LIGO’s noise budgetdrop-down

  • One of the biggest and most important contributors to noise in LIGO measurements is quantum noise. It has two components: shot noise, which describes the noise caused by the discrete nature of photons, and radiation pressure, which describes the physical force that the lasers apply to the test masses.
  • Increased laser power decreases shot noise but correspondingly increases radiation pressure. Quantum noise is one of the biggest limitations to LIGO’s sensitivity.
  • Seismic activity is another big contributor to noise in LIGO’s detectors. This noise is a result of all the ambient vibrations, natural and anthropogenic, that permeate the Earth. This is moderated using a variety of active and passive isolation systems.
  • The actual thermal motion of the test masses themselves also contributes significant amounts of noise. Because LIGO operates at room temperature, the mirrors have a lot of thermal energy, which results in the vibration of their constituent atoms. Better materials can be used to decrease this noise.
  • LIGO’s interferometer arms are enormous vacuum chambers, to avoid noise caused by gas particles interacting with the lasers and mirrors.
  • Gravity gradient noise in the lower frequency range (<10Hz) of LIGO’s sensitivity is unavoidable on the Earth. This noise is caused by underground density waves that subtly shift the strength and direction of the gravity experienced by the mirrors. Gravity gradient noise is a major impetus for the development of space-based gravitational wave detectors.

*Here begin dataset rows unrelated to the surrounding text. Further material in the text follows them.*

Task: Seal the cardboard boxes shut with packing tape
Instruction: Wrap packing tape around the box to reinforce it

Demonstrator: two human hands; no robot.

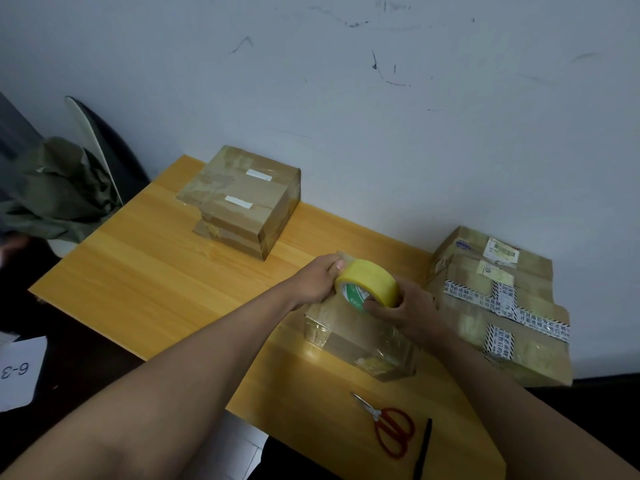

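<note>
I look down on a yellow wooden tabletop (145, 271) that stands against a pale grey wall (346, 98), and this wall carries many dark scuffs and thin scratches. In the middle of my view my left hand (317, 280) has the fingers curled around the far side of the roll of yellow packing tape (369, 284), and my right hand (405, 308) grips the near side of the same roll, with fingertips at its green-printed core. The roll sits on top of the small box (356, 337), which lies near the front edge of the tabletop and is already wrapped in shiny clear tape. A second taped box (242, 199) stands at the far side, close to the wall, with two white strips on its lid. A larger box (498, 303) is at the right end, just beside the small one, with black-and-white printed tape and old labels. In front of the small box, red-handled scissors (389, 427) lie flat, and a black pen (422, 448) lies just beside them to the right. To the left of the tabletop I see a crumpled green cloth (59, 192) over a chair, and lower a white paper (19, 372) marked 6-3 on the dark floor.
</note>
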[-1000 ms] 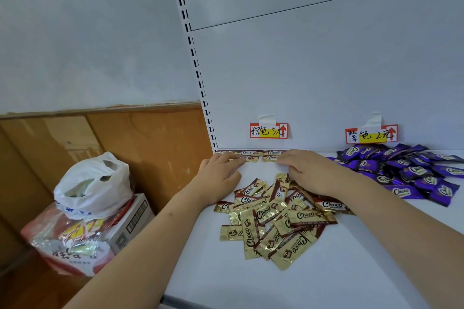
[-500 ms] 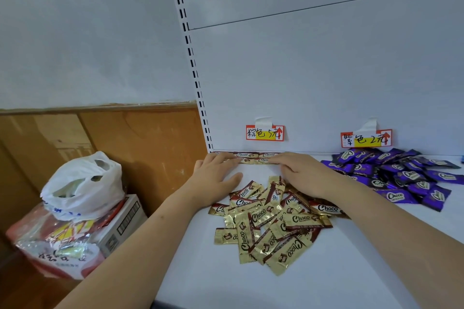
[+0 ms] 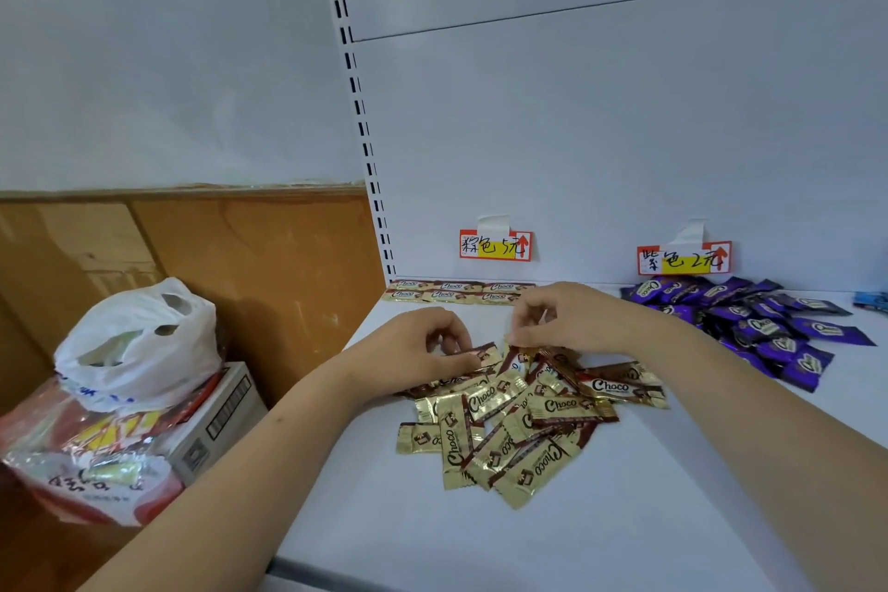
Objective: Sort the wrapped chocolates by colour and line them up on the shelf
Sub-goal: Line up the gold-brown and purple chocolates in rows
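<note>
A loose heap of gold-and-brown wrapped chocolates [image 3: 519,418] lies in the middle of the white shelf [image 3: 624,519]. Several gold ones [image 3: 456,291] lie lined up in two rows against the back panel under the left price tag [image 3: 495,245]. A pile of purple chocolates [image 3: 749,322] sits at the right under the second tag [image 3: 684,259]. My left hand [image 3: 413,351] pinches a gold chocolate [image 3: 480,355] at the top of the heap. My right hand [image 3: 572,320] has its fingertips curled on another wrapper [image 3: 516,358] at the heap's top.
Left of the shelf stands a cardboard box [image 3: 211,423] with snack bags and a white plastic bag [image 3: 134,346] on it, before a wooden panel [image 3: 250,264]. A blue wrapper [image 3: 872,300] shows at the far right edge. The slotted shelf upright [image 3: 358,111] rises at the back.
Both hands have drawn back from the lined-up row at the back panel to the top of the gold heap, and their fingers have closed on wrappers there.
</note>
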The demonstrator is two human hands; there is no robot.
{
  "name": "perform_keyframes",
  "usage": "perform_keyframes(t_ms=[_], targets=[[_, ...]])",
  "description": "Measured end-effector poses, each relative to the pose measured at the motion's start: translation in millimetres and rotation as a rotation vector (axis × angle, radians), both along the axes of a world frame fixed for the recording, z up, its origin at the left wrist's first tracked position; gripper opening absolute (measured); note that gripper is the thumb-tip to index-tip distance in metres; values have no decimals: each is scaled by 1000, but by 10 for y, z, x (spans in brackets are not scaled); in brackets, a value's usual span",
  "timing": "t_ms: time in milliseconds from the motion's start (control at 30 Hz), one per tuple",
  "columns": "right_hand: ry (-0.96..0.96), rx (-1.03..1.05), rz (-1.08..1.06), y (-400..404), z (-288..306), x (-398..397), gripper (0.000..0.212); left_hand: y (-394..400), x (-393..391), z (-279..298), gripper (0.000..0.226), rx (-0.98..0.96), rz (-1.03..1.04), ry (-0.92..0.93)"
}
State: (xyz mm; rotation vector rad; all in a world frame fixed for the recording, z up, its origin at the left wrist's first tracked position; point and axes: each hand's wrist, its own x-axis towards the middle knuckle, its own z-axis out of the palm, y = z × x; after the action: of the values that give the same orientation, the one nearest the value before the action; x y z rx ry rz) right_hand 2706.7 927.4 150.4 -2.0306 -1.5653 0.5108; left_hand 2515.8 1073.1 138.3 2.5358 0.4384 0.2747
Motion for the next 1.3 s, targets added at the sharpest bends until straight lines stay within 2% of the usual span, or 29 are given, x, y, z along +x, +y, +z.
perform_keyframes(t_ms=[100,200,333,467,600,700,800,933,1067,1200,1300], targets=[[107,57,-8,-18,5,21,12,-22,23,2,13,-110,-15,-73],[313,161,-83,-33,17,28,16,-31,23,12,12,-233,27,-150],[416,244,-168,-30,26,54,11,-24,16,-3,12,-308,74,-179],[507,335,-222,-24,25,58,9,-6,23,-4,12,-242,153,-295],[548,394,-255,-9,7,73,3,47,2,-6,14,-301,229,-335],[576,390,-220,-1,-3,49,16,123,-23,-8,17,-151,252,-296],[547,378,-193,-1,-1,2,20,218,-35,-43,19,-99,311,-294],[477,347,-167,26,-58,0,10,232,-39,-43,21,3,337,-255],[164,246,-153,67,-98,-21,12,200,-35,-56,19,140,266,-168],[-197,146,-66,74,-78,-64,16,265,-44,-49,29,316,322,62],[-282,116,-39,51,-2,-121,18,213,-127,20,26,245,344,-85]])
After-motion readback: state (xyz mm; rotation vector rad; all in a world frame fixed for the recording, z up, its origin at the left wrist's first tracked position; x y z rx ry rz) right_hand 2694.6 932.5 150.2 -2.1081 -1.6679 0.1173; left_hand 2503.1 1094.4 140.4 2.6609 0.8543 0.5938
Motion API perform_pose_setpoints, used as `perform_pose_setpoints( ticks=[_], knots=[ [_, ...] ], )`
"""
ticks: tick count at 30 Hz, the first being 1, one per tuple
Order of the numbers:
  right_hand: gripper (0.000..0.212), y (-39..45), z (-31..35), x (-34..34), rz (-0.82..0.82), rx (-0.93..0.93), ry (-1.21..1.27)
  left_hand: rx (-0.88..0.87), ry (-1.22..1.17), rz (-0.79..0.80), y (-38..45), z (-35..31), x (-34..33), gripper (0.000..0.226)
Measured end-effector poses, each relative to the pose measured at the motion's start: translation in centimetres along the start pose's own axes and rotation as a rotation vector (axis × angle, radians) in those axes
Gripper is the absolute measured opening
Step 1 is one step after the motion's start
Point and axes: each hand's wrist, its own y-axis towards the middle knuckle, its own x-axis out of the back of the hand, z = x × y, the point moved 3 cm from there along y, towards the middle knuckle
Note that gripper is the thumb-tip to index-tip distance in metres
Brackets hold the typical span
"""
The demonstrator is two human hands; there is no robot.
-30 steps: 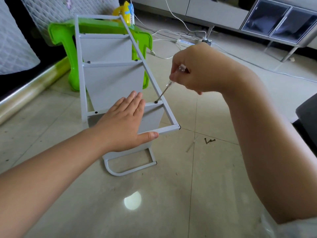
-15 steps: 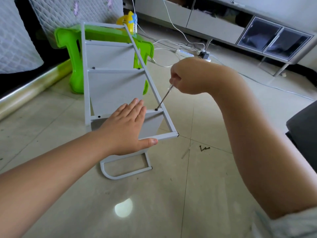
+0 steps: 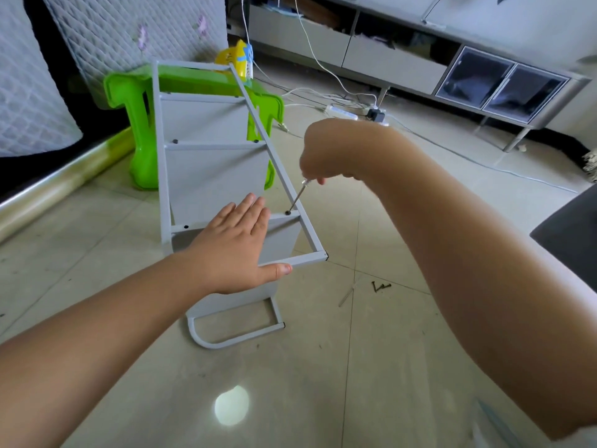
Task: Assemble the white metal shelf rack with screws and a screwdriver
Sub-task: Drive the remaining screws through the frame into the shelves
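Over the near end of the white shelf rack, the left hand lies flat with fingers straight, palm pressing on the nearest shelf panel and thumb stretched along the rack's end bar. Just right of the rack's right rail, the right hand is curled around the handle of a screwdriver, whose thin shaft slants down and left to a screw at the right end of the nearest crossbar. The rack rests on its side on the tiled floor, its curved foot loop nearest the camera. Right of the rack's near corner, a few loose dark screws lie on the floor. Behind the rack's far end stands a green plastic stool.
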Motion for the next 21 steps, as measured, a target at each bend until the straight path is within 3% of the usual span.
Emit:
perform_pose_setpoints(
  ticks=[4, 8, 12, 17, 21],
  knots=[
    [0.033, -0.6, 0.4, -1.0, -0.098, 0.049, -0.175, 0.001, -0.003, -0.007, 0.0, -0.1, -0.1, 0.093],
    [0.017, -0.8, -1.5, -1.4, -0.100, 0.078, -0.215, -0.009, -0.037, -0.035, 0.0, -0.1, -0.2, 0.116],
    [0.027, -0.4, -2.0, -1.3, -0.092, 0.141, -0.198, -0.008, -0.057, -0.057, 0.1, -0.2, -0.1, 0.121],
    [0.032, 0.7, -2.0, -0.8, 0.106, 0.045, -0.014, -0.009, -0.038, -0.062, 0.2, -0.3, -0.4, 0.120],
    [0.033, 0.7, -1.0, -0.8, 0.157, 0.041, -0.120, -0.005, -0.035, -0.059, 0.3, -0.2, -0.2, 0.121]
  ],
)
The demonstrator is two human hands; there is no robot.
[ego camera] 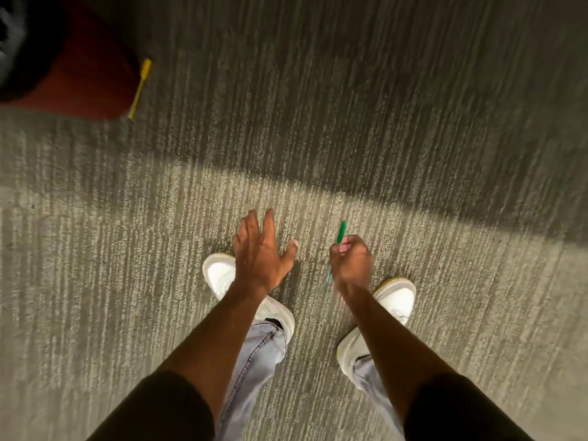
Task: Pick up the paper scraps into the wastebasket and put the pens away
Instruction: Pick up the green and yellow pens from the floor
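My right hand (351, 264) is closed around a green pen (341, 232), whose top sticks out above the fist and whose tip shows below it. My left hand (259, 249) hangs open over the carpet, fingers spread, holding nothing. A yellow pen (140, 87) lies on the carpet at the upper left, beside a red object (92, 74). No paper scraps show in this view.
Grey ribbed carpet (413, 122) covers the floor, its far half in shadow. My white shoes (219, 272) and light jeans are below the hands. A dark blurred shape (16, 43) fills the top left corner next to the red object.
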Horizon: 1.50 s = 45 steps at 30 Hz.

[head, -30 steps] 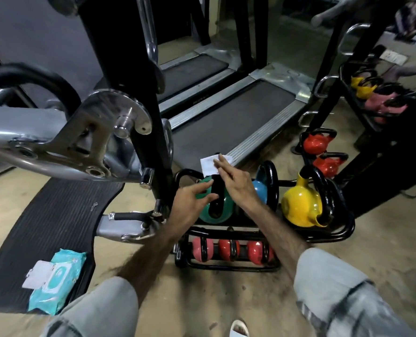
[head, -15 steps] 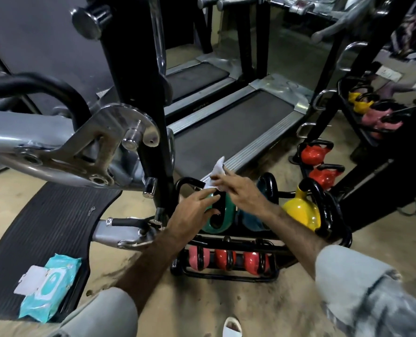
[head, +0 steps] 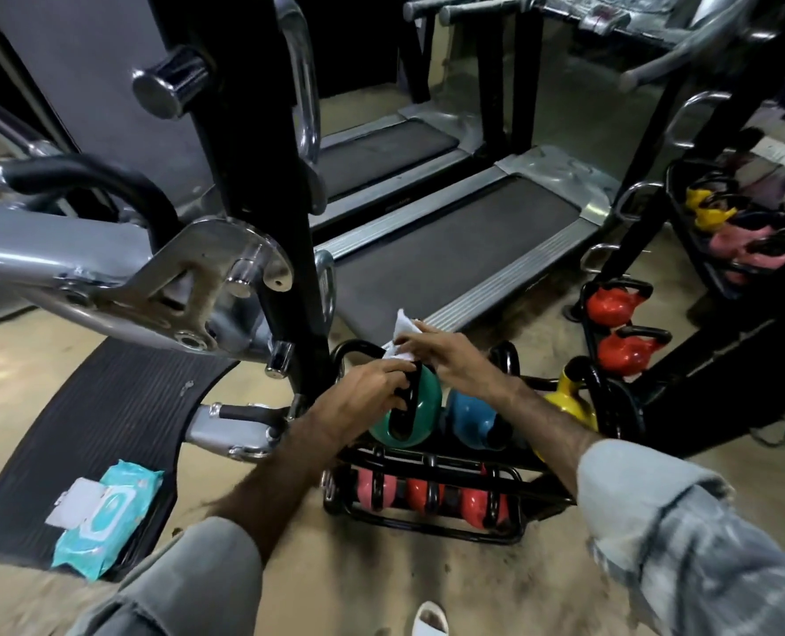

A network of detectors is necessary for accurate source localization.drop-down

  • Gravitational wave detectors cannot be pointed to find out where a source is in the sky. They are more like microphones than telescopes, collecting data from nearly every direction simultaneously.
  • Source localization can therefore only be done by comparing the timing of detections at multiple locations using the method of triangulation. As the name suggests, at least three detectors are necessary for accurate triangulation.
  • The two LIGO detectors in the US are supplemented by the VIRGO detector in Italy, though this machine was not online during LIGO’s first detection. Plans are in place to build more detectors, like LIGO-India and KAGRA in Japan.